Mechanisms of Primary Energy Transduction in Biology by Mårten Wikström Pdf
This book describes the events of primary energy transduction in life processes. Life as we know it depends on pumping protons across membranes. New tools to study the protein complexes involved has led to recent intensified progress in the field. Primary Energy Transduction in Biology focusses on recent structural results and new biophysical insights. These have been made possible by recent advances in high-resolution protein structures, in physical techniques to study reactions in real time, and in computational methods to study and refine both structures and their dynamics. Written and edited by leading experts, chapters discuss the latest key questions in cell respiration, photosynthesis, bioenergetics, proton transfer, electron transfer and membrane transport. Biochemists, biophysicists and chemical biologists will find this book an essential resource for a complete understanding of the molecular machines of bioenergetics.

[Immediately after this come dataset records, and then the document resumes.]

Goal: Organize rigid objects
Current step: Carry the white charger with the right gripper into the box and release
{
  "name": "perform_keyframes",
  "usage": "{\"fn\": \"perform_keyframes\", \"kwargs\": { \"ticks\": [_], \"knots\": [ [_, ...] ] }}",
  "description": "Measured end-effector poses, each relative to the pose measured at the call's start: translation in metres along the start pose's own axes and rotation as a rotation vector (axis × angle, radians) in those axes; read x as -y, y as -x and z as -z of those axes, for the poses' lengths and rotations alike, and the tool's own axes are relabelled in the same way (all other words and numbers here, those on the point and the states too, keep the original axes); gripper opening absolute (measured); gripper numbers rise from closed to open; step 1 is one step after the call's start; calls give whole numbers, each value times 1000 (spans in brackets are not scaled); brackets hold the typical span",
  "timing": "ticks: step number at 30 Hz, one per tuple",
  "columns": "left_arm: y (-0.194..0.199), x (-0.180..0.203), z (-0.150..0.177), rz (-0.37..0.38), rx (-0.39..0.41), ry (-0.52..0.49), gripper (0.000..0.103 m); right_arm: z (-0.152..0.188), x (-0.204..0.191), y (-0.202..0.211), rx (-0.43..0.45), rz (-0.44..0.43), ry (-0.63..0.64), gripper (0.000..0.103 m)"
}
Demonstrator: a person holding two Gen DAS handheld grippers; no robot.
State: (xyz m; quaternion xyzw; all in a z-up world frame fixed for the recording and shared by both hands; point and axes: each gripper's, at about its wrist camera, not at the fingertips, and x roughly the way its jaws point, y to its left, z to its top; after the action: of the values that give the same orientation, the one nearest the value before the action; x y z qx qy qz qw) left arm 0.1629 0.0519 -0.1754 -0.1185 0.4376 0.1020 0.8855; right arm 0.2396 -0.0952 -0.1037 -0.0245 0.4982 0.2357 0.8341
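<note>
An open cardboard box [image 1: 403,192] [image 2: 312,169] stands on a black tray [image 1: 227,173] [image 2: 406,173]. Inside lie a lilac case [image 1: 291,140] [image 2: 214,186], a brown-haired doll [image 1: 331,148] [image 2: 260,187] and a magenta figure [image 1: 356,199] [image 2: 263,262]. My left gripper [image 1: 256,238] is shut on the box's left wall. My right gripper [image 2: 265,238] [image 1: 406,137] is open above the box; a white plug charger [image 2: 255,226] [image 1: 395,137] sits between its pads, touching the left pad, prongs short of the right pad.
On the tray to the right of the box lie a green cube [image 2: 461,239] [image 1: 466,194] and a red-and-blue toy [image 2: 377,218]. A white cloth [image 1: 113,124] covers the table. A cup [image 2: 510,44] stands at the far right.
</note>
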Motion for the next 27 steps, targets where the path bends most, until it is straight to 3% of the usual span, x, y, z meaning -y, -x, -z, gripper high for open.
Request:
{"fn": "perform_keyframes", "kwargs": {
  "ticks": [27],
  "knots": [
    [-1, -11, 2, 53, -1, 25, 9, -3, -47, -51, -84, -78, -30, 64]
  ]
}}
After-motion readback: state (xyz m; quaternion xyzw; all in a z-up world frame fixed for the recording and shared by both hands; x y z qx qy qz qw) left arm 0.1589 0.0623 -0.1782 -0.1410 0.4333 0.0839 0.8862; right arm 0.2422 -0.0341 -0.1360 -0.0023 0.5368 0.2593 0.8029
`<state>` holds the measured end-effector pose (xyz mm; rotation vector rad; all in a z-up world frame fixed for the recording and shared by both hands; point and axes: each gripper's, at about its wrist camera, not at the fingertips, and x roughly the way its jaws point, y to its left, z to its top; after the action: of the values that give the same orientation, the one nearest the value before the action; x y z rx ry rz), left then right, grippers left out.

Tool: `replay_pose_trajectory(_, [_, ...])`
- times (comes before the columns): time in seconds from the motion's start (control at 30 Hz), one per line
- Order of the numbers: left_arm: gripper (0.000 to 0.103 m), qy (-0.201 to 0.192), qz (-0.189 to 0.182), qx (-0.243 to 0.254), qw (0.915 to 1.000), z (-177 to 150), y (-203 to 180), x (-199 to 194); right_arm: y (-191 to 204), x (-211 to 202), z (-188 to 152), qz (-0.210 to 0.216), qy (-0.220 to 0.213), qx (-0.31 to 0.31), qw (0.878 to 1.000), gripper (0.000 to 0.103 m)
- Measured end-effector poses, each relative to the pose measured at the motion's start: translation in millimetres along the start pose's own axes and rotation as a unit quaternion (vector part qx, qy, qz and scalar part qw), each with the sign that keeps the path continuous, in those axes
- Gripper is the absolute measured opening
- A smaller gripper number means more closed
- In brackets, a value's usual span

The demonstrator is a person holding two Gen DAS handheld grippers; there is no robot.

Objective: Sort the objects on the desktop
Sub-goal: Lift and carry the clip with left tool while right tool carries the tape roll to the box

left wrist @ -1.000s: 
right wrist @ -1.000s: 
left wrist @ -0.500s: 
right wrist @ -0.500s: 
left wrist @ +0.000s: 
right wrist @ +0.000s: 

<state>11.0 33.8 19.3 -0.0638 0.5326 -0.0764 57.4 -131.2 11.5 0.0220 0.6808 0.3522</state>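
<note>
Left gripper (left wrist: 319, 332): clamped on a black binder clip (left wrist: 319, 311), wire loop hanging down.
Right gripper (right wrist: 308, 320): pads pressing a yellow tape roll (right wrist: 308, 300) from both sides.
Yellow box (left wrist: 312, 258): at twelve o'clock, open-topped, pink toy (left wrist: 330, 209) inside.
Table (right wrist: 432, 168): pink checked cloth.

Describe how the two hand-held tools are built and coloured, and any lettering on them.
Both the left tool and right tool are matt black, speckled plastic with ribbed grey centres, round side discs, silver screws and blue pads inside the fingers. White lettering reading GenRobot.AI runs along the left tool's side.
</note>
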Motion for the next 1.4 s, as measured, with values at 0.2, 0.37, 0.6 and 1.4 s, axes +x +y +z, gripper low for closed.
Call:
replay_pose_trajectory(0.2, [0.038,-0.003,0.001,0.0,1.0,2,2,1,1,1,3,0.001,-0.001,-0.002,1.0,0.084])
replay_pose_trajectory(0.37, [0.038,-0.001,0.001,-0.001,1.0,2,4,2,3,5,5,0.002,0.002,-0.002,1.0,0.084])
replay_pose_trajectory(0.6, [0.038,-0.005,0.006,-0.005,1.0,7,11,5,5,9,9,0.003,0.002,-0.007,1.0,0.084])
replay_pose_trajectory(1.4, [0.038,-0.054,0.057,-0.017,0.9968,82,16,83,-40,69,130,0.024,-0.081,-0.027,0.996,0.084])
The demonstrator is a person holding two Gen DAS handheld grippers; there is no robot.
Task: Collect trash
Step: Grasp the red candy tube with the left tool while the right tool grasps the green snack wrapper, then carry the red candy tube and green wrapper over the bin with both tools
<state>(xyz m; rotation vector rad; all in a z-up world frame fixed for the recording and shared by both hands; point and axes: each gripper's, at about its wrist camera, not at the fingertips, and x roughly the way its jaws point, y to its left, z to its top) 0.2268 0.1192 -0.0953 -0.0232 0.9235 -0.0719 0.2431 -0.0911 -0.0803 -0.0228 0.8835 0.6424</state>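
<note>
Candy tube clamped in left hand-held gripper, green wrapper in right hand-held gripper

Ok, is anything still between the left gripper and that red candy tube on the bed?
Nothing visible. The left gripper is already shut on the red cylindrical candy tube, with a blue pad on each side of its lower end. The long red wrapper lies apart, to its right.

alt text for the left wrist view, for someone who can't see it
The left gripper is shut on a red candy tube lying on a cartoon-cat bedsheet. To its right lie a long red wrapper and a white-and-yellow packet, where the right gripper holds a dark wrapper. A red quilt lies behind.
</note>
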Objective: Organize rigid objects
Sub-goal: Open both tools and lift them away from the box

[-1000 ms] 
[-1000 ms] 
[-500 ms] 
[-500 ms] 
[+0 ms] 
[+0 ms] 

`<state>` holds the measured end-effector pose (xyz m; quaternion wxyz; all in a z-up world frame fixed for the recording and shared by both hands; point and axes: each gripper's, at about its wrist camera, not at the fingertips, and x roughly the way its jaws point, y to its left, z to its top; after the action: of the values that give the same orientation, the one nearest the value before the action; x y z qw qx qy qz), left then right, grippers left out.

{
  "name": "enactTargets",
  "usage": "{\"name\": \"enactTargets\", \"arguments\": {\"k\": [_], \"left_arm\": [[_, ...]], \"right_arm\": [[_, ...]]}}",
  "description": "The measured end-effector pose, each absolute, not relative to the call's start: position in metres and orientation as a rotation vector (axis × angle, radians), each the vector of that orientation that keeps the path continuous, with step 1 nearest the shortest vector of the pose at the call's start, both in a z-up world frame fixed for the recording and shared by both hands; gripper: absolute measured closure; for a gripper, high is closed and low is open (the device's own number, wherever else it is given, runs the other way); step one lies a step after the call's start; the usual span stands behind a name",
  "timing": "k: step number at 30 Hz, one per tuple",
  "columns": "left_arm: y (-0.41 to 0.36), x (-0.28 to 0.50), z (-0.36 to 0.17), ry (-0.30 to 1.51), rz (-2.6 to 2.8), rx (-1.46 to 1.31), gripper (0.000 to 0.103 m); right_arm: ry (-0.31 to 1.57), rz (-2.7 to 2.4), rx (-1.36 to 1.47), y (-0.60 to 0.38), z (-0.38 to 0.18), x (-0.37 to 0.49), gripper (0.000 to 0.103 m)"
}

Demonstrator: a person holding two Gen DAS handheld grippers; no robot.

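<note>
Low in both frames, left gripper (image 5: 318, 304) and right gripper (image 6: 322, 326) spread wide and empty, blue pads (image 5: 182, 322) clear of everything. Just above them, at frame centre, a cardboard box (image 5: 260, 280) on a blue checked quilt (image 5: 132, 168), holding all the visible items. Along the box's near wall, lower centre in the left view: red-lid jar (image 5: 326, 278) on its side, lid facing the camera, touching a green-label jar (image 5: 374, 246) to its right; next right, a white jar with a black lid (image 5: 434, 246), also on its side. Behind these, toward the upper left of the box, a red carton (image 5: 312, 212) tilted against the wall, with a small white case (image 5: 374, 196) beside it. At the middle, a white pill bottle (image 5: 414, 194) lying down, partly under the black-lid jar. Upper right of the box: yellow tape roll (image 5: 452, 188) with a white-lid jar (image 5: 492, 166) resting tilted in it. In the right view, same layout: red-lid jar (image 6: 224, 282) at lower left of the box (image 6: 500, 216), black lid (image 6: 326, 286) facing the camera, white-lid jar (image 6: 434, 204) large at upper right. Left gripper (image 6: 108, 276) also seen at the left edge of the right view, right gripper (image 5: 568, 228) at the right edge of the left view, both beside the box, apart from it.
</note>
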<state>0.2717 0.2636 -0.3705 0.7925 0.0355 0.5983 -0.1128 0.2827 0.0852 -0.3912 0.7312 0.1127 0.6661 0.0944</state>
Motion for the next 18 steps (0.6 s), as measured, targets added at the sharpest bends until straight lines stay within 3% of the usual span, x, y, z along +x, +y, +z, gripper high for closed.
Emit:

Membrane Structure and Mechanisms of Biological Energy Transduction by J. Avery Pdf
The problem of electron transfer phosphorylation was first formu lated in 1939 by Belitser and Tsibakova I who introduced the "P: 0" criterion and showed that this ratio is more than 1. The authors noted that such a high value of the phosphorylation coefficient suggests a fundamental difference in the mechanisms of A TP formation coupled with respiration, and glycolysis, since in the latter case, the amount of the ATP synthesized is equal to that of the substrate utilized. A lot of hypothetical schemes were put forward to explain the nature of coupling between electron transfer and phosphorylation, but none of them solved the problem. Only quite recently, one hypo thetical scheme of energy coupling, viz. Mitchell's chemiosmotic concept, 2.3 was supported by experimental data which allow us to prefer it to alternative possibilities. In this paper, I shall try to substantiate the statement that oxidation and phosphorylation can be coupled via a membrane potential as was postulated by Mitchell.